Sometime back Tom Lane has reported [1] about $Subject. I have looked into the issue and found that the problem is not only with parallel workers but with general background worker machinery as well in situations where fork or some such failure occurs. The first problem is that after we register the dynamic worker, the way to know whether the worker has started (WaitForBackgroundWorkerStartup/GetBackgroundWorkerPid) won't give the right answer if the fork failure happens. Also, in cases where the worker is marked not to start after the crash, postmaster doesn't notify the backend if it is not able to start the worker which can make the backend wait forever as it is oblivion of the fact that the worker is not started.

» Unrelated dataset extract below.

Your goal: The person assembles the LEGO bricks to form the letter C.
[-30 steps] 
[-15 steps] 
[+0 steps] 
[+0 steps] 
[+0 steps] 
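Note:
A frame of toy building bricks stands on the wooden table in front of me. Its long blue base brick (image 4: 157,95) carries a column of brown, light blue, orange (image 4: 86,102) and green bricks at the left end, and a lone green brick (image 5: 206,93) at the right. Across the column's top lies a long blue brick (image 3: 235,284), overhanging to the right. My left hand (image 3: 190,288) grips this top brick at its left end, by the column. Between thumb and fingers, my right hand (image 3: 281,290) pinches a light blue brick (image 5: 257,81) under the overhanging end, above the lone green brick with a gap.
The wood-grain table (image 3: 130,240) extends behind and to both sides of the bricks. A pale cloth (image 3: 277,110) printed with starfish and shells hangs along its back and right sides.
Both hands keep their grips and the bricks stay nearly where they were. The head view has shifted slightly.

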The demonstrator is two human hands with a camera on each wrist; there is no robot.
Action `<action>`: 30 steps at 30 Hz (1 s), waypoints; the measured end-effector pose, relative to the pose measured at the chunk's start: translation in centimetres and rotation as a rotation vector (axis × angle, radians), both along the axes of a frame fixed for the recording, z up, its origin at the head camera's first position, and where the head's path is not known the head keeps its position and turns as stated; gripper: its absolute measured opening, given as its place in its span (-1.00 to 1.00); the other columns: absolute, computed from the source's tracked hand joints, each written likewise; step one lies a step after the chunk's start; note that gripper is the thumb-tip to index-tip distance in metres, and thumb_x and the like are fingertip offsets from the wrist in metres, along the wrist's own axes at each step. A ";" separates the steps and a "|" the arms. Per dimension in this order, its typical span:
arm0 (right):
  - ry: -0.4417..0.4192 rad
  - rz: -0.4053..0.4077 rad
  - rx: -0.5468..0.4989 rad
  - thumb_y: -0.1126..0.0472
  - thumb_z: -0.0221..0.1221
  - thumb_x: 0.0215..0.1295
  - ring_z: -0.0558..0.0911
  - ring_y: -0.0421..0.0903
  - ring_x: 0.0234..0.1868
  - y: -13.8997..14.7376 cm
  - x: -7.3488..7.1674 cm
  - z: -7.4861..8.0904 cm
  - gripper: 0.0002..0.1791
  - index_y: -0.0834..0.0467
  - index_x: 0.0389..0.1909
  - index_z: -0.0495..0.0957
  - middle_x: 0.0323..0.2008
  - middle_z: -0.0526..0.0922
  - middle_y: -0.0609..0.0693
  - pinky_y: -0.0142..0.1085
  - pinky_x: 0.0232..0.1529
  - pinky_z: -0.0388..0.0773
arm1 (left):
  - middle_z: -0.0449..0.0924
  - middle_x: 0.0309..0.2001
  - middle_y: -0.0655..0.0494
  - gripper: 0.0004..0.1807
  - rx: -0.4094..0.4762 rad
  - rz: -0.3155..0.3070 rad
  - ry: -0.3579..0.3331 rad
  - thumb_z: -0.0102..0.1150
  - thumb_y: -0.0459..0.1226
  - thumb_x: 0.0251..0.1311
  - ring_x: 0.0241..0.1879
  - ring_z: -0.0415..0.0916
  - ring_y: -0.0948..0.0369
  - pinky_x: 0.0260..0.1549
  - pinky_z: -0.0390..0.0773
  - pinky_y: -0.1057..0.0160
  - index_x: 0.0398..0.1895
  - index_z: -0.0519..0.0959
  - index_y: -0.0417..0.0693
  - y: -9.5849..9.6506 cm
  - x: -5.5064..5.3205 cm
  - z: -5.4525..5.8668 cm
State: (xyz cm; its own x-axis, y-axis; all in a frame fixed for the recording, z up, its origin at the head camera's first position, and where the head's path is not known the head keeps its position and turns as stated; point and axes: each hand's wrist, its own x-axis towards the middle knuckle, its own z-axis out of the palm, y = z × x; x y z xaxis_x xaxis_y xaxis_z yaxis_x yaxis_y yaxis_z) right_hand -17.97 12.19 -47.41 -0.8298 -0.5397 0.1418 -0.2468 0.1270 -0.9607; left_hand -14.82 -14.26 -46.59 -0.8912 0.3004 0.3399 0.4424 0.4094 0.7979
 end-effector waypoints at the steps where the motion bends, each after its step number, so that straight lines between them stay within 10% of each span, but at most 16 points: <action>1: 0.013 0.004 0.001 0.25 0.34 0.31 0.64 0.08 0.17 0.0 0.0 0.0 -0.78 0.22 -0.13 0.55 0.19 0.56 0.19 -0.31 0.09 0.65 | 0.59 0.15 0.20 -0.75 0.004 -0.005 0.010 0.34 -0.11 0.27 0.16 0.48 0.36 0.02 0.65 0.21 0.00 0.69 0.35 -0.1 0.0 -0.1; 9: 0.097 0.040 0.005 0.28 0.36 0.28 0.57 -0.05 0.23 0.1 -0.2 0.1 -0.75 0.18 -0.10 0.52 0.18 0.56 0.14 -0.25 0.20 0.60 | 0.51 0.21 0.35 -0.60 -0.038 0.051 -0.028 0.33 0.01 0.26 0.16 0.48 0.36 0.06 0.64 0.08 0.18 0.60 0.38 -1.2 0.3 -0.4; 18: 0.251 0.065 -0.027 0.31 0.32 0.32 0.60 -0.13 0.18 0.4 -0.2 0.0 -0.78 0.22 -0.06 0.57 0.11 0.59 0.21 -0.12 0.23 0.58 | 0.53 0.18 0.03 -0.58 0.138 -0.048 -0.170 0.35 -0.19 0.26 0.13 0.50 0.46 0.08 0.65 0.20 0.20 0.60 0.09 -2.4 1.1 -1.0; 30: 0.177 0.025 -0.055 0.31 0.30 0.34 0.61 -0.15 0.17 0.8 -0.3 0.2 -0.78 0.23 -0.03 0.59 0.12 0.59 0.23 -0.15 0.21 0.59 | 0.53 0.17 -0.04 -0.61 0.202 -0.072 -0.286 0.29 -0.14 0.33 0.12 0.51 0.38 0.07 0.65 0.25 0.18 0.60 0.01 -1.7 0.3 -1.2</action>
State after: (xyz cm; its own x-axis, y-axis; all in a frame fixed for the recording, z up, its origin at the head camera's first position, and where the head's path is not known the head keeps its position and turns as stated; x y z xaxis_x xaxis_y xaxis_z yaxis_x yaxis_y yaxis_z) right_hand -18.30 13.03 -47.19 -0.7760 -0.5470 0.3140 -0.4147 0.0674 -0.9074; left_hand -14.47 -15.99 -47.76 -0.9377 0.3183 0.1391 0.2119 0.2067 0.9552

Now, apart from these general problems of background worker machinery, parallel.c assumes that after it has registered the dynamic workers, they will start and perform their work. We need to ensure that in case, postmaster is not able to start parallel workers due to fork failure or any similar situations, backend doesn't keep on waiting forever. To fix it, before waiting for workers to finish, we can check whether the worker exists at all. Attached patch fixes these problems.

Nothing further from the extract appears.